▸ What to work on
Nothing but the lines from the start of the records below through the line that has "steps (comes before" should appear, each exactly as given.

Data entries:
*** Begin section ***
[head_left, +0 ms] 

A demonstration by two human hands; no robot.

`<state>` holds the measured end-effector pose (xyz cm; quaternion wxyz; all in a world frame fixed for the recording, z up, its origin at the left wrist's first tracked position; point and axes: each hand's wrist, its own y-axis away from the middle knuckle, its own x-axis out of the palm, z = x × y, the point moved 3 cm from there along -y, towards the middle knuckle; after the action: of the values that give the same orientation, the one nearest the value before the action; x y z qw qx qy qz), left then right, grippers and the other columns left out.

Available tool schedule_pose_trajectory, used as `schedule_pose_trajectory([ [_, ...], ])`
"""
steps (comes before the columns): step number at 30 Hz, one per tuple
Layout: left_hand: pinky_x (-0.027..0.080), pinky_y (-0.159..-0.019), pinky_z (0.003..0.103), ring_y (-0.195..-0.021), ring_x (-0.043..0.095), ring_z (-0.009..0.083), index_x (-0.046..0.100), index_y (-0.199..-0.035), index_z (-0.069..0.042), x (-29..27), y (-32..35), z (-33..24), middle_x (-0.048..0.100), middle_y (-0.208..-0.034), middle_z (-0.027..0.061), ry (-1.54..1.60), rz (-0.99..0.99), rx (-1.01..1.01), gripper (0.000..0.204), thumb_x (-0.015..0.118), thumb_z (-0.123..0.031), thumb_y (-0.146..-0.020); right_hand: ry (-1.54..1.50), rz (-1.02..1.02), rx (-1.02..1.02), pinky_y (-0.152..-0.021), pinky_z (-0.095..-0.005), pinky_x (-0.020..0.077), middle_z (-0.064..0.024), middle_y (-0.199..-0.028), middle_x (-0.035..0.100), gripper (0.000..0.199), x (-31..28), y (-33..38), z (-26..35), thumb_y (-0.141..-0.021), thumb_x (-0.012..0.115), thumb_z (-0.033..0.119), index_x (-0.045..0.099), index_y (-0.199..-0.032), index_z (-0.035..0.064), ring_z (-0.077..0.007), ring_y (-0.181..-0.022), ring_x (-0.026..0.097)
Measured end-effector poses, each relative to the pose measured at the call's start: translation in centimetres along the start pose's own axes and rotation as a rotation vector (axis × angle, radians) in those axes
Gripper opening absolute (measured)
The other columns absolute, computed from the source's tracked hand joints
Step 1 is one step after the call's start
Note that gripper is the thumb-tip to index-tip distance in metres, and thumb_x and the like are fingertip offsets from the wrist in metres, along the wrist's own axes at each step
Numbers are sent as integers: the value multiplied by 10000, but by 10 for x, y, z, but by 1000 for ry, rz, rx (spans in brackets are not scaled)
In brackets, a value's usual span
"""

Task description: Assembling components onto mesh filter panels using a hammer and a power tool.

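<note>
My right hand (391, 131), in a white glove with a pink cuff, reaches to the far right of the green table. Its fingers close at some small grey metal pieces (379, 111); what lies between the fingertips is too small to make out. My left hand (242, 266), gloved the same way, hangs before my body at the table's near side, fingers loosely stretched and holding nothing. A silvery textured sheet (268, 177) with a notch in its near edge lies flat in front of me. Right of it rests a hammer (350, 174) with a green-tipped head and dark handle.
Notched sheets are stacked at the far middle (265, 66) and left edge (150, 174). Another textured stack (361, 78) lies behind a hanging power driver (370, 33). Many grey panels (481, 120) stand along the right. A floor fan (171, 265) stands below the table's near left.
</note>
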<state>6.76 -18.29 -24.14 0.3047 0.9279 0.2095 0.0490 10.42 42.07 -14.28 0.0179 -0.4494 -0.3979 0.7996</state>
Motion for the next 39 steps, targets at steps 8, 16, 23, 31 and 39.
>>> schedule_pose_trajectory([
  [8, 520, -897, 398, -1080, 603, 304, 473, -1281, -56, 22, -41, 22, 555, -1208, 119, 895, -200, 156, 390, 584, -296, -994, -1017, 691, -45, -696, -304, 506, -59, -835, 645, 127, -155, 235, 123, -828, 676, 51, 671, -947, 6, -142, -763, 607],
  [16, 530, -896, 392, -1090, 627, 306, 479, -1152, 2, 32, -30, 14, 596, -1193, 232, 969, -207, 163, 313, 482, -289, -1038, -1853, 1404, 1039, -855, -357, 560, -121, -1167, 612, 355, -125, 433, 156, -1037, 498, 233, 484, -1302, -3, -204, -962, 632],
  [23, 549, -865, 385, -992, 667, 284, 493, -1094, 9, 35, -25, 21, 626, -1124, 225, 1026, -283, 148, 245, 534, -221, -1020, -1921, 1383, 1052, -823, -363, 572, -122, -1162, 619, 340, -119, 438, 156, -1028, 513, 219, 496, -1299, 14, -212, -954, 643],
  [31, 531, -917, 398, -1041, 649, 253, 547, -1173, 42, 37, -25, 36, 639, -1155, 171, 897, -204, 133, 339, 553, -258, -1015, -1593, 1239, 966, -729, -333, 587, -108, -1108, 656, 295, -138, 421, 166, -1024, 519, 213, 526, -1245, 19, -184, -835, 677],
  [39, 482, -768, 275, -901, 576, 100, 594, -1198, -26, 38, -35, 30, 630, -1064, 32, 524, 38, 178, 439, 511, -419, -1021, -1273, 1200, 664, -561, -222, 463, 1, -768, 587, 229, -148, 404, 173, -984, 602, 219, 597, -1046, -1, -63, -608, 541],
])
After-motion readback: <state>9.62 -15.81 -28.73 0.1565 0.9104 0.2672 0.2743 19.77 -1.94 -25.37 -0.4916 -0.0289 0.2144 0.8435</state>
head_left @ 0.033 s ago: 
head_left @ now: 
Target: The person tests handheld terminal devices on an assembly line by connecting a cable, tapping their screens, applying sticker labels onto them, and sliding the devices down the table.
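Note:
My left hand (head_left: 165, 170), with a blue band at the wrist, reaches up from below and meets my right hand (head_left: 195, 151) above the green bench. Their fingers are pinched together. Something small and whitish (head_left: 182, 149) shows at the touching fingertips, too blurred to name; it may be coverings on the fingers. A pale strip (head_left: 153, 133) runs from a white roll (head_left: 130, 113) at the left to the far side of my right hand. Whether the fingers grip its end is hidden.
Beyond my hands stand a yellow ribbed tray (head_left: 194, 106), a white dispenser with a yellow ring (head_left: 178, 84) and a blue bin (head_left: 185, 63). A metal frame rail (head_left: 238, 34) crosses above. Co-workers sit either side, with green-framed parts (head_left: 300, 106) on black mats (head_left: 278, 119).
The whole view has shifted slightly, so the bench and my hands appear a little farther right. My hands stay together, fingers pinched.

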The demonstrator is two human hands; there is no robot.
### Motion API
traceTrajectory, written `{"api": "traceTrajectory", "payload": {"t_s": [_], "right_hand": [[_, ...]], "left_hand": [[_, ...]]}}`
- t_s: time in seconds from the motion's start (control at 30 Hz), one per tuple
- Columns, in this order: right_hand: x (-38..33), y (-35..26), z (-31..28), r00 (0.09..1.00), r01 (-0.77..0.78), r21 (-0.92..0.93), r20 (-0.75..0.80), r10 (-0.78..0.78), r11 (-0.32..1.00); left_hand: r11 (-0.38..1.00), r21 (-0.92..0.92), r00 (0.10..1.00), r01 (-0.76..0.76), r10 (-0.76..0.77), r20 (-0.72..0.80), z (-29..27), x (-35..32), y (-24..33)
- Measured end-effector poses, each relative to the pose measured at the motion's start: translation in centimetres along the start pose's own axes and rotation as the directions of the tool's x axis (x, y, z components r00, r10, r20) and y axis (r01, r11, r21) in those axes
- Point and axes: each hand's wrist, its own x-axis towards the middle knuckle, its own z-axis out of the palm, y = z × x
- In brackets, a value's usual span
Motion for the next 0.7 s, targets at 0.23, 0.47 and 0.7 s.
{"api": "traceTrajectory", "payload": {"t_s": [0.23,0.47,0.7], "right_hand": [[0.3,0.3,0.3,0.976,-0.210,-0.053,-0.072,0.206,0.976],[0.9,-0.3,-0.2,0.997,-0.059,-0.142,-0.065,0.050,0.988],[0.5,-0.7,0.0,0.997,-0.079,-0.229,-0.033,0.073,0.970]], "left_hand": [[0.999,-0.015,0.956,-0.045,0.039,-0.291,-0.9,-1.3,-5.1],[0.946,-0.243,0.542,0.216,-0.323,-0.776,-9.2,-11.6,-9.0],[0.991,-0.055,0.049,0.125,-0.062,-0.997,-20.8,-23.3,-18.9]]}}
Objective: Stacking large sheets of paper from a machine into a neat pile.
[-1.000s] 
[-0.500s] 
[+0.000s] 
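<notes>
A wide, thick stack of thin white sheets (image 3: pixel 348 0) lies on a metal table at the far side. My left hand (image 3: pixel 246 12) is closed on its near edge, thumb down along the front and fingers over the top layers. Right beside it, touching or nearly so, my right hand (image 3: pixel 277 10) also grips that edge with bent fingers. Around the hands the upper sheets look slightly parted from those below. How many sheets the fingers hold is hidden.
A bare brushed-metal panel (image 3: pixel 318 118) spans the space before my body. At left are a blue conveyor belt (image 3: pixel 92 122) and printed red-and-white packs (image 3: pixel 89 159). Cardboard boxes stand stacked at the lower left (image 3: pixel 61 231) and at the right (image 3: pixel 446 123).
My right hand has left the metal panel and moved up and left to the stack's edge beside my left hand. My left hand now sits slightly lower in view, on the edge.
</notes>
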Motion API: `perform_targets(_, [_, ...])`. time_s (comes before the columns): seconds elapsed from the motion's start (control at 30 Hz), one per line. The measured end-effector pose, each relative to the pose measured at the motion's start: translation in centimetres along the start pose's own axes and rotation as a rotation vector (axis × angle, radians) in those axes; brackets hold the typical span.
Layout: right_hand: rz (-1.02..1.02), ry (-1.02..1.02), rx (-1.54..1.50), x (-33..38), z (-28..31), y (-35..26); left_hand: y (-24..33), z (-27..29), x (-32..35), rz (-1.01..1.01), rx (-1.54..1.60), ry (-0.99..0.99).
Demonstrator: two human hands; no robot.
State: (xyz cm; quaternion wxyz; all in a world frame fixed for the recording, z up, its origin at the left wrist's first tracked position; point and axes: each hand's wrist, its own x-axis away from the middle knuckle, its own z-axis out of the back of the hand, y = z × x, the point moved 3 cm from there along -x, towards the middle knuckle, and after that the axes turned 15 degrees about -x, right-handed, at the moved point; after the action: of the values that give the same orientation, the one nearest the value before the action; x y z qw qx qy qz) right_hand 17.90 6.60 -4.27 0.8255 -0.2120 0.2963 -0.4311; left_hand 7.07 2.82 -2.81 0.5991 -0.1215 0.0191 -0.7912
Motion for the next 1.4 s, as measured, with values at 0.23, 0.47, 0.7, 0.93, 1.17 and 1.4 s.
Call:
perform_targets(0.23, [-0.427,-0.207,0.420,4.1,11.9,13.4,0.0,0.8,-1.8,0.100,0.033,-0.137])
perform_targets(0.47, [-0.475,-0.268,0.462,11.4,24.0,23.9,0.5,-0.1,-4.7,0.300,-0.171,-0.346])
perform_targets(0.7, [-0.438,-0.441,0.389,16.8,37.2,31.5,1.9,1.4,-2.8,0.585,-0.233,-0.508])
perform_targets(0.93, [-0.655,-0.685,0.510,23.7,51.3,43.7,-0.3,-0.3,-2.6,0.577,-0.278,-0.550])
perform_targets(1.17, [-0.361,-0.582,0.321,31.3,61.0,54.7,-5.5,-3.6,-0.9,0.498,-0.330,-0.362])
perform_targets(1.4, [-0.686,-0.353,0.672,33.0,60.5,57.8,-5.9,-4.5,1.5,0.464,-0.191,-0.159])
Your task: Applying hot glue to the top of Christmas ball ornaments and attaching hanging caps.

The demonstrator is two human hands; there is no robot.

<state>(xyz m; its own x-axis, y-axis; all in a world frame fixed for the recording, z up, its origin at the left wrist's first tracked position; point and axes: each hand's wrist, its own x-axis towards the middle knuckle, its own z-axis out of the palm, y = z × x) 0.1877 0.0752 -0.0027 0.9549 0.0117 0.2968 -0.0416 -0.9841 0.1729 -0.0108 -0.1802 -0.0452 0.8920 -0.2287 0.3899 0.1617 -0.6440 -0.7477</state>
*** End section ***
▸ Output for this exercise
[head_left, +0 ms] 

A demonstration by two human hands; no robot.

`<state>` holds the measured end-effector pose (xyz cm; quaternion wxyz; all in a world frame fixed for the recording, z up, its origin at the left wrist's first tracked position; point and axes: each hand's wrist, its own y-axis away from the middle knuckle, its own x-axis out of the palm, z = x × y, the point moved 3 cm from there along -y, towards the middle knuckle; after the action: of the values that give the same orientation, the one nearest the value before the action; x y z qw qx qy qz), left then right, grippers and the other columns left out.

Available tool schedule_pose_trajectory, used as `schedule_pose_trajectory([ [_, ...], ])`
"""
steps (comes before the columns): step number at 30 Hz, one per tuple

There's no more to the output.